Task prompt: Copy, word for word, the lines of the entries below between the one with "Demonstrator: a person" and the one with "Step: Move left", inclusive, and leave out everything else.

Task input:
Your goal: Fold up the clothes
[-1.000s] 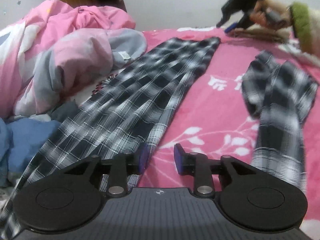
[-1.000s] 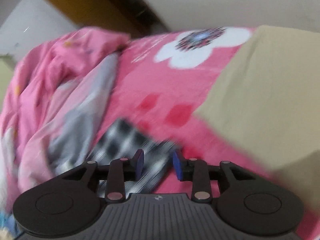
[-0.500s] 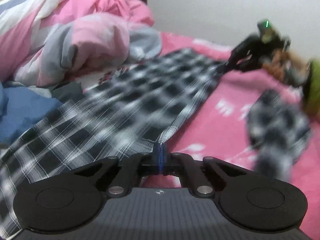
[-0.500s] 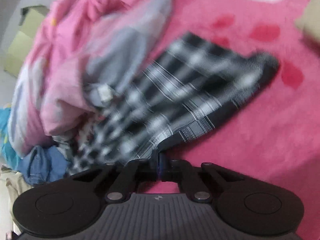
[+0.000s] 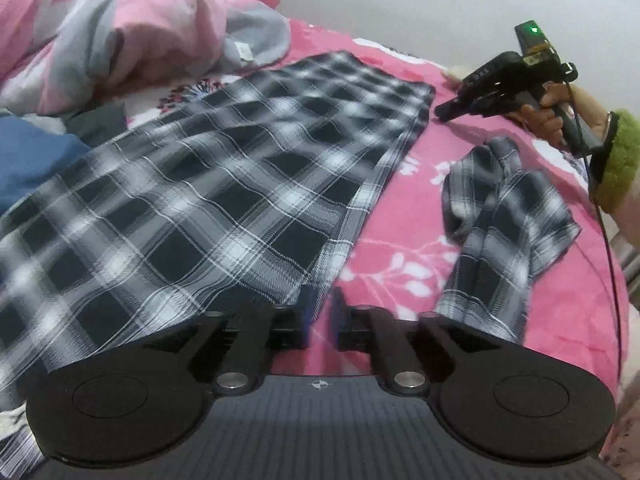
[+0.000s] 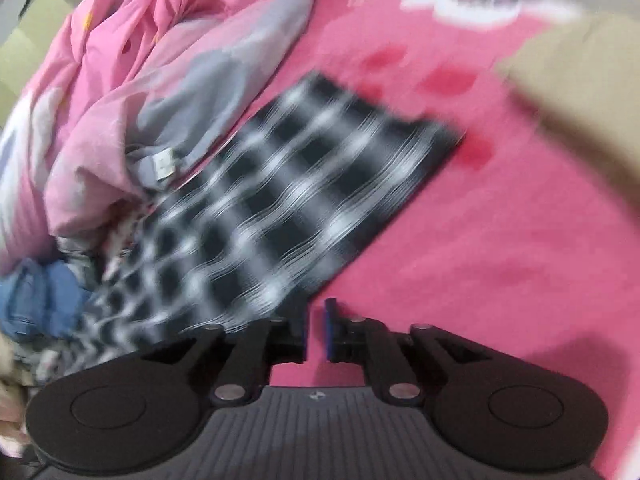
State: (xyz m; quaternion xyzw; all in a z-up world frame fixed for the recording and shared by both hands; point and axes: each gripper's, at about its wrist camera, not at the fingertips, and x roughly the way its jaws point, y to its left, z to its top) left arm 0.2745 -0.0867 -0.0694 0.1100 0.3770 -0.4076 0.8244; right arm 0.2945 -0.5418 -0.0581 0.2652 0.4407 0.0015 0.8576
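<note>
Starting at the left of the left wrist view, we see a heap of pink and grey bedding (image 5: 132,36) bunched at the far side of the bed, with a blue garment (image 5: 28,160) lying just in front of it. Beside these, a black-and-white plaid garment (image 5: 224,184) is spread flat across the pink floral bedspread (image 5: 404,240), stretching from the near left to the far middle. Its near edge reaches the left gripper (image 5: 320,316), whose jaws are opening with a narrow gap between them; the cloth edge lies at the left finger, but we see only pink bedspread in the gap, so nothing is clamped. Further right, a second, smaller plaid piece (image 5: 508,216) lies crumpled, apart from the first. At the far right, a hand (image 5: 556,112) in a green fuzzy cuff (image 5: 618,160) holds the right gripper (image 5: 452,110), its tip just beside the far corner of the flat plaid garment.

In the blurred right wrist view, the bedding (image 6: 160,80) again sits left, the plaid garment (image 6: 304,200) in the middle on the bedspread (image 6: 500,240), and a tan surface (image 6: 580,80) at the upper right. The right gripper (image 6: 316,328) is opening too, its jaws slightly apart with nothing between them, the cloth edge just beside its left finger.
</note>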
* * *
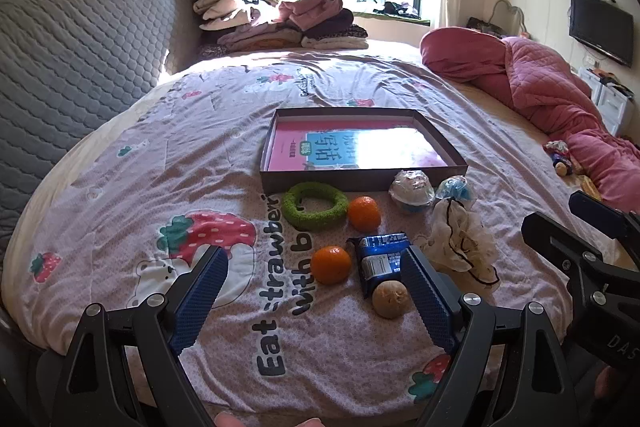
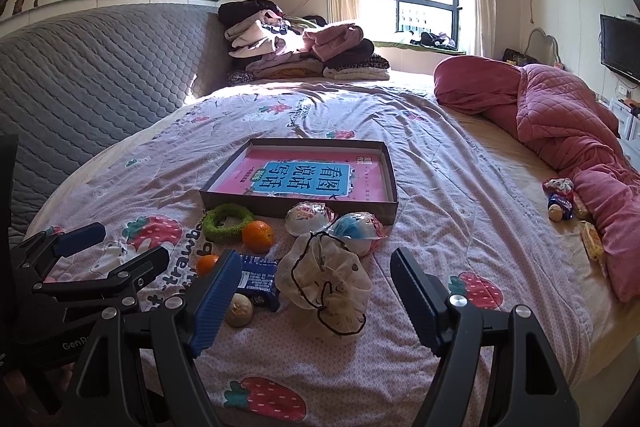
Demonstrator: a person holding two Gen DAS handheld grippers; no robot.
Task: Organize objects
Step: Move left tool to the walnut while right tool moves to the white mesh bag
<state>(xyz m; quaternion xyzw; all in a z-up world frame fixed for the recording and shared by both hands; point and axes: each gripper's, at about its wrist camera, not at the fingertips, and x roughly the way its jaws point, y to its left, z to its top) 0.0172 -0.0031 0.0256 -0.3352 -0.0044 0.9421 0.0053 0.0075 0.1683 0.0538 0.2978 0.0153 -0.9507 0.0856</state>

Answer space:
Demonstrator: a person holding two Gen DAS handheld grippers; no robot.
Task: Organize objects
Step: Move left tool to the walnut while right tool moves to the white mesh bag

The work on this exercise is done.